Burwell replied: “‘repeal and delay’ is a repeal and recipe for collapse.”
“Insurance companies have to make their decisions in the first half of the year — whether or not they’re going to be in the marketplace and what prices they’re going to charge,” she said. “With that level of uncertainty, we’ve seen studies and more and more analysis is coming out that what insurance companies will do — many of them — will make the choice to be out of the marketplace or else to raise their prices dramatically.”
Trump has nominated Georgia Rep. Tom Price to be Burwell’s successor at the Department of Health and Human Services. An orthopedic surgeon, the Republican congressman has authored several versions of an Obamacare replacement plan and is Capitol Hill’s most outspoken critics of the ACA.
Burwell told CNN that she has congratulated Price on his nomination and offered her assistance in executing a smooth transition.
But despite the cordial tone, Burwell nevertheless echoed many of her fellow Democrats by going after Price’s Obamacare repeal blueprint.
“It actually goes even further than repealing,” she said. “Right now, 11 million seniors have benefited $23 billion — that’s something the congressman’s plan wants to take away.
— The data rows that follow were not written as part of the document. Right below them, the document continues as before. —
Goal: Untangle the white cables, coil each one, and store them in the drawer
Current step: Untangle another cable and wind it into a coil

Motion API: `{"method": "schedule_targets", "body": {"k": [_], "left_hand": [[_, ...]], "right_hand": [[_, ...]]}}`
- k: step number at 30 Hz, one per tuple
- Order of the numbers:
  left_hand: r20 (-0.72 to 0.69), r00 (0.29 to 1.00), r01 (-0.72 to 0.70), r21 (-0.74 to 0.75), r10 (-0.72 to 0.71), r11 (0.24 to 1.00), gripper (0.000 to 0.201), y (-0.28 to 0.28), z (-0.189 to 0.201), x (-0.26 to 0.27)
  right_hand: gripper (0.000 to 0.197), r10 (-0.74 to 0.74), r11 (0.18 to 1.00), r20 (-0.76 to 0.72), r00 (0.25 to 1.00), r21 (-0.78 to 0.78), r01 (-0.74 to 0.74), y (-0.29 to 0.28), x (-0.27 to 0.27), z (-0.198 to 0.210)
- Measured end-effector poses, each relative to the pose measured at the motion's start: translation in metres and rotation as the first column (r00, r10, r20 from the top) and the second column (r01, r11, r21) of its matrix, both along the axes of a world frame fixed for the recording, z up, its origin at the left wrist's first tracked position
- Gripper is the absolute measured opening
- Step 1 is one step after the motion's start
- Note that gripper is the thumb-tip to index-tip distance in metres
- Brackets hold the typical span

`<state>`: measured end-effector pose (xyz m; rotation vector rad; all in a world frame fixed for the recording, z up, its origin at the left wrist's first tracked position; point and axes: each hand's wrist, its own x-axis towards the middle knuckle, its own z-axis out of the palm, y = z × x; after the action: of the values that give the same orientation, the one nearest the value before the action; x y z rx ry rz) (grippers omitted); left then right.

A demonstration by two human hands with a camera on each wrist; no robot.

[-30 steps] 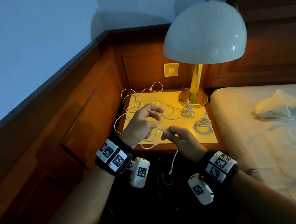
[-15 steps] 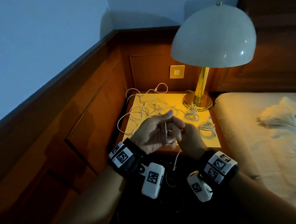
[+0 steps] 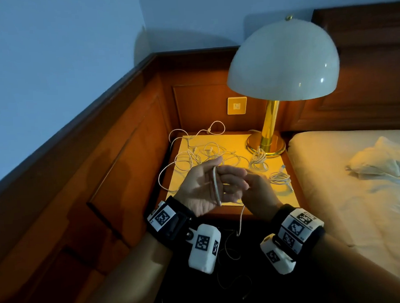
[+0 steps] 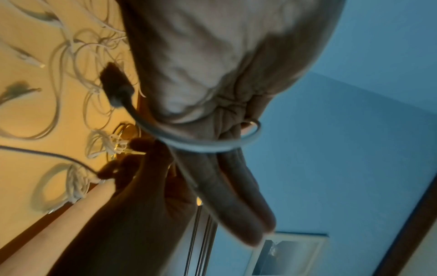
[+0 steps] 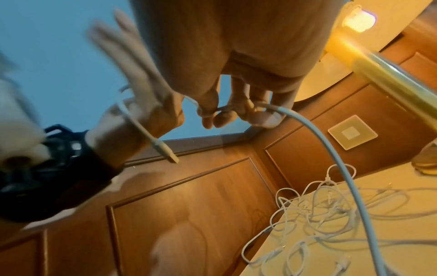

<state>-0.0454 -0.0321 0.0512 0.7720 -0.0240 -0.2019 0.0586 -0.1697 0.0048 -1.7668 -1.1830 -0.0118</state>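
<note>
Above the front edge of the bedside table [image 3: 287,201], two bare hands work one white cable [image 3: 216,187]; the left hand [image 3: 205,188] is held palm up with straight fingers [image 3: 232,176], and the cable is looped around them, its plug end hanging by the wrist in the right wrist view; the right hand [image 3: 258,192] pinches the same cable between thumb and fingertips [image 5: 209,119], just beside the left hand's fingers, and the free length drops past the table's front edge toward the dark floor.

The cable looks light, thin and limp, likely smooth enough to slide; it probably bends without springing back much, so loops should stay put only while held; the best hold seems to be the cord itself near the loop, not the small plug [image 5: 165,151], which could be strained if pulled.

A tangle of white cables [image 3: 199,155] covers the table's left and rear part, some strands spilling over the left edge; two coiled cables lie toward the right side, one [image 3: 258,160] touching the lamp base, one [image 3: 279,178] near the right edge.

The table top is yellow-lit wood; a brass lamp [image 3: 282,61] with a white dome shade stands at the rear right corner; wood panelling [image 3: 125,155] wraps the corner, with a wall switch [image 3: 237,105]; a bed [image 3: 358,189] adjoins on the right; no drawer is visible.
</note>
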Motion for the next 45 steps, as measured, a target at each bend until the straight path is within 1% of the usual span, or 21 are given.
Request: {"method": "schedule_targets", "body": {"k": [3, 6, 9, 11, 13, 15, 16, 18, 20, 22, 24, 26, 27, 28, 30, 32, 34, 37, 39, 43, 45], "left_hand": [[0.048, 0.981, -0.185, -0.019, 0.186, 0.983, 0.055, -0.001, 0.000, 0.005], [0.068, 0.962, -0.268, 0.041, 0.265, 0.963, 0.053, 0.007, -0.007, 0.010], [0.081, 0.944, -0.331, 0.237, 0.321, 0.914, 0.052, 0.018, -0.016, 0.011], [0.092, 0.942, -0.326, 0.474, 0.322, 0.818, 0.048, 0.021, -0.016, 0.010], [0.094, 0.959, -0.252, 0.722, 0.269, 0.645, 0.041, 0.019, -0.010, 0.007], [0.090, 0.969, -0.197, 0.844, 0.231, 0.498, 0.033, 0.016, -0.003, 0.004], [0.081, 0.977, -0.170, 0.858, 0.198, 0.485, 0.031, 0.014, -0.001, 0.002], [0.073, 0.990, -0.131, 0.815, 0.124, 0.565, 0.029, 0.014, 0.001, -0.001], [0.052, 0.992, -0.115, 0.713, 0.111, 0.692, 0.026, 0.013, 0.000, -0.002], [0.025, 0.992, -0.114, 0.570, 0.121, 0.814, 0.027, 0.008, 0.000, -0.001], [-0.028, 0.979, -0.163, 0.478, 0.201, 0.863, 0.033, 0.003, 0.004, -0.001], [-0.028, 0.938, -0.286, 0.506, 0.346, 0.814, 0.041, 0.008, 0.009, -0.001], [0.018, 0.922, -0.342, 0.511, 0.388, 0.789, 0.044, 0.014, 0.010, -0.002], [0.074, 0.910, -0.391, 0.475, 0.407, 0.788, 0.045, 0.021, 0.011, -0.004], [0.139, 0.905, -0.426, 0.302, 0.402, 0.853, 0.042, 0.032, 0.011, -0.011], [0.141, 0.928, -0.366, 0.190, 0.344, 0.911, 0.038, 0.032, 0.009, -0.020], [0.086, 0.955, -0.297, 0.186, 0.285, 0.937, 0.039, 0.023, 0.003, -0.026], [-0.014, 0.983, -0.177, 0.150, 0.181, 0.973, 0.065, 0.005, -0.004, -0.026], [-0.082, 0.976, -0.190, 0.141, 0.203, 0.972, 0.077, 0.000, -0.007, -0.019], [-0.152, 0.955, -0.255, 0.024, 0.256, 0.967, 0.045, 0.000, -0.005, -0.010], [-0.186, 0.932, -0.319, -0.013, 0.311, 0.948, 0.043, -0.002, -0.004, -0.009]], "right_hand": [[0.021, 0.037, 0.994, -0.119, 0.992, -0.095, -0.049, 0.003, -0.010, -0.007], [0.021, 0.149, 0.969, -0.046, 0.988, -0.192, -0.155, 0.003, -0.019, -0.010], [0.021, 0.204, 0.937, 0.029, 0.979, -0.294, -0.187, 0.000, -0.021, -0.001], [0.021, 0.193, 0.934, 0.090, 0.977, -0.321, -0.155, -0.004, -0.020, 0.007], [0.019, 0.171, 0.949, 0.123, 0.978, -0.288, -0.130, -0.008, -0.017, 0.018], [0.015, 0.138, 0.969, 0.117, 0.983, -0.221, -0.110, -0.012, -0.011, 0.031], [0.015, 0.122, 0.979, 0.108, 0.987, -0.179, -0.101, -0.014, -0.008, 0.038], [0.013, 0.112, 0.991, 0.074, 0.991, -0.088, -0.105, -0.016, -0.002, 0.049], [0.008, 0.114, 0.993, 0.031, 0.993, -0.008, -0.114, -0.015, -0.001, 0.056], [0.007, 0.110, 0.993, -0.013, 0.994, 0.040, -0.110, -0.012, -0.002, 0.058], [0.007, 0.113, 0.993, -0.062, 0.992, 0.046, -0.110, -0.011, -0.007, 0.059], [0.009, 0.115, 0.993, -0.110, 0.987, 0.016, -0.114, -0.013, -0.011, 0.056], [0.010, 0.104, 0.994, -0.123, 0.987, -0.012, -0.107, -0.015, -0.011, 0.053], [0.011, 0.079, 0.995, -0.129, 0.988, -0.049, -0.086, -0.016, -0.009, 0.048], [0.012, 0.010, 0.990, -0.131, 0.991, -0.136, -0.028, -0.017, 0.000, 0.036], [0.013, -0.062, 0.979, -0.130, 0.990, -0.202, 0.035, -0.017, 0.012, 0.024], [0.014, -0.121, 0.971, -0.127, 0.985, -0.222, 0.091, -0.013, 0.020, 0.014], [0.016, -0.156, 0.960, -0.075, 0.985, -0.248, 0.133, -0.006, 0.023, 0.004], [0.013, -0.167, 0.939, -0.016, 0.986, -0.308, 0.154, -0.001, 0.021, 0.002], [0.011, -0.153, 0.916, 0.061, 0.986, -0.365, 0.165, 0.004, 0.012, 0.006], [0.006, -0.147, 0.915, 0.087, 0.985, -0.365, 0.169, 0.005, 0.007, 0.006]]}}
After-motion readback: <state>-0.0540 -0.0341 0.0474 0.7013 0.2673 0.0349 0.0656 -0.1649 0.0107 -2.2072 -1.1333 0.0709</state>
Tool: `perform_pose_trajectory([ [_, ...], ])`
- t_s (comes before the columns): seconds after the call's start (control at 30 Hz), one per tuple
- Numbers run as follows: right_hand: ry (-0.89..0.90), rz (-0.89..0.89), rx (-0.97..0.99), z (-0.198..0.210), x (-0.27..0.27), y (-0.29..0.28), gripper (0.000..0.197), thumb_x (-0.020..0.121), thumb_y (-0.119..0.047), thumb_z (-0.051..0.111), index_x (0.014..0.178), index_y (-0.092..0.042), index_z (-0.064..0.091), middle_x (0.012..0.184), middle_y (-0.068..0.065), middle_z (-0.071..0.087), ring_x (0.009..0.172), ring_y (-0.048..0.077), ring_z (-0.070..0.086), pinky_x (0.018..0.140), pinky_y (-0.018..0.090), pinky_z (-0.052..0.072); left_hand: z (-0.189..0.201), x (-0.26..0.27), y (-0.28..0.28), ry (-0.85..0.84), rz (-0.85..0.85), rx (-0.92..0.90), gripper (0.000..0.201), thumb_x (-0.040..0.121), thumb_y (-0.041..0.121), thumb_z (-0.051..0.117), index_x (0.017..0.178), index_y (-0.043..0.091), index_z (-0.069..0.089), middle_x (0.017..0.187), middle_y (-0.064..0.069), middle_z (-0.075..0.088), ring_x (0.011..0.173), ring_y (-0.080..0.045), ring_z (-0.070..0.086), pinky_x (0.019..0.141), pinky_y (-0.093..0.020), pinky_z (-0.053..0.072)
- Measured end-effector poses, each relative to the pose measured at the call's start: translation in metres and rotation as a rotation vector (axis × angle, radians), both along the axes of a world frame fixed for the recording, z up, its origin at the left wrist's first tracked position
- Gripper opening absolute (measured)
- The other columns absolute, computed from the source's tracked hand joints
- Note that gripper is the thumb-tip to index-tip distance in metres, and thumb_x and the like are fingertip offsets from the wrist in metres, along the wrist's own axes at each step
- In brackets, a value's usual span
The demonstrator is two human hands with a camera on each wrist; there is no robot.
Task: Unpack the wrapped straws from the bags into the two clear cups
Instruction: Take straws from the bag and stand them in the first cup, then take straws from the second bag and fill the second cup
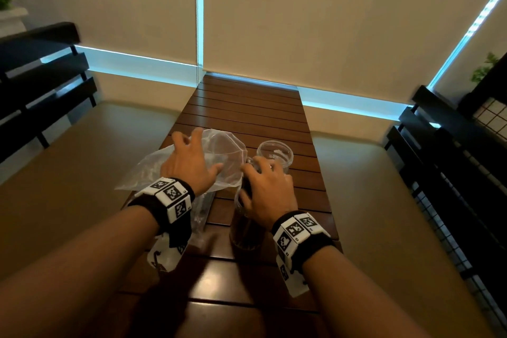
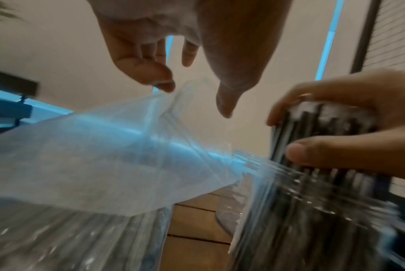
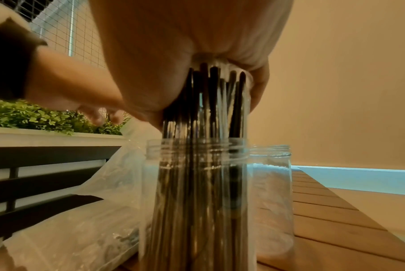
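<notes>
My right hand (image 1: 264, 182) grips the top of a bundle of black wrapped straws (image 3: 210, 110) that stands upright in the near clear cup (image 3: 196, 192). The second clear cup (image 1: 275, 153) stands just behind it with no straws in it. My left hand (image 1: 196, 153) hovers with fingers spread over a limp clear plastic bag (image 1: 222, 162) and holds nothing. In the left wrist view its fingertips (image 2: 166, 84) are close to the bag's upper edge (image 2: 104, 155). Another clear bag (image 2: 57, 238) lies below my left wrist; blur hides what is in it.
Everything sits on a narrow slatted wooden table (image 1: 247, 107) that runs away from me. Beige benches (image 1: 68, 173) flank it on both sides, with dark slatted backrests (image 1: 41, 90). A planter of green leaves (image 3: 34, 117) is behind the left bench.
</notes>
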State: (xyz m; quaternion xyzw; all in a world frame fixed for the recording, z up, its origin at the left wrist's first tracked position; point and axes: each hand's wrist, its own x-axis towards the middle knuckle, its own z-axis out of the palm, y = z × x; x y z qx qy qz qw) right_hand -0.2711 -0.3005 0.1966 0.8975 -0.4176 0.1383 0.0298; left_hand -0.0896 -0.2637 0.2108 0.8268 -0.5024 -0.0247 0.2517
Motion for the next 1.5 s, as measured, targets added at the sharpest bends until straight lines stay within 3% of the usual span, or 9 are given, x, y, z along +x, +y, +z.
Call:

The other thing is, the congressman has proposals on Medicare and the employer-based market that would do things that would potentially increase costs for individuals in those markets.”
Working with Democratic lawmakers and other Obama administration officials, Burwell has been touring cities on the East Coast this week to encourage Americans to meet this week’s December 15 enrollment deadline for coverage beginning on January 1.
Over cookies and muffins at Tops Diner in Newark on Wednesday, Burwell spoke with several individuals who said they would not be able to afford their current coverage if not for the Affordable Care Act.
David Moyer, a 34-year-old man from Westwood, New Jersey, says he is a big beneficiary of Obamacare. Prior to the law, he said, he and his wife paid around $500 a month for a plan that covered little and had a sky-high deductible of over $10,000. Now, he says, the couple pays less than $300 each month, doesn’t have a co-pay for their doctor, pays nothing for generic medicine and has a deductible of $1,000 each.
Asked how he feels about GOP efforts to repeal Obamacare, Moyer said, “I won’t lie to you and say that it’s not something that I’m worried about. I would hope that our lawmakers who represent us would realize the good that the Affordable Care Act has done for people.”